Brewing below the blanket of the Pacific Northwest sky, Seaside Tryst is bringing a colorful pastiche to moody indie dance music.
Raised in a place called Horsepasture, Virginia, Avery Kanode was inundated with the twangy syncopations of traveling Southern Baptist revival tours from birth. Yearning to clap on the 2s and 4s, he would seize any opportunity to soak in the secular soundtracks heard at chili cook-offs, backwoods pageants and dance recitals.
There had to be a brave wide world outside the Blue Ridge Mountains, so he found himself in the Emerald City of Seattle, working sweaty dance parties to fund his early transition and collecting friends along the way to form the garage pop sensation: Seaside Tryst.

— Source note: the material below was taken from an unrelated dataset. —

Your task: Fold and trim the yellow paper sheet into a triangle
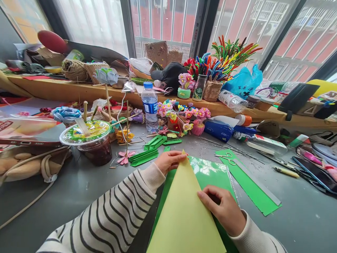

Seaside Tryst is more than a dramatic way of saying “sex on the beach”. Infectious melodies, angular guitars and pulsating synths keep crowds moving at live shows in goth clubs and gay bars alike.
Avery’s voice floats atop a dusky cocktail of synth-pop and post-punk with tales of small-town escape and queer heartbreak. Songs set sail on synthesizers and samples controlled by Frankie Champagne. Their airy back-up vocals provide a soft landing for lyrical gut-punches. Ryan Pangilinan’s raw driving bass equally calls upon his days in the PNW hardcore scene as his disco vinyl gigs. The shy, handsome strongman in the back propelling the band with the dynamism that only live drums can provide is Jesse Peoples.
This foursome is a tight-knit chosen family woven together by a mutual interest in glittery pop, men in eyeliner and taking care of one another.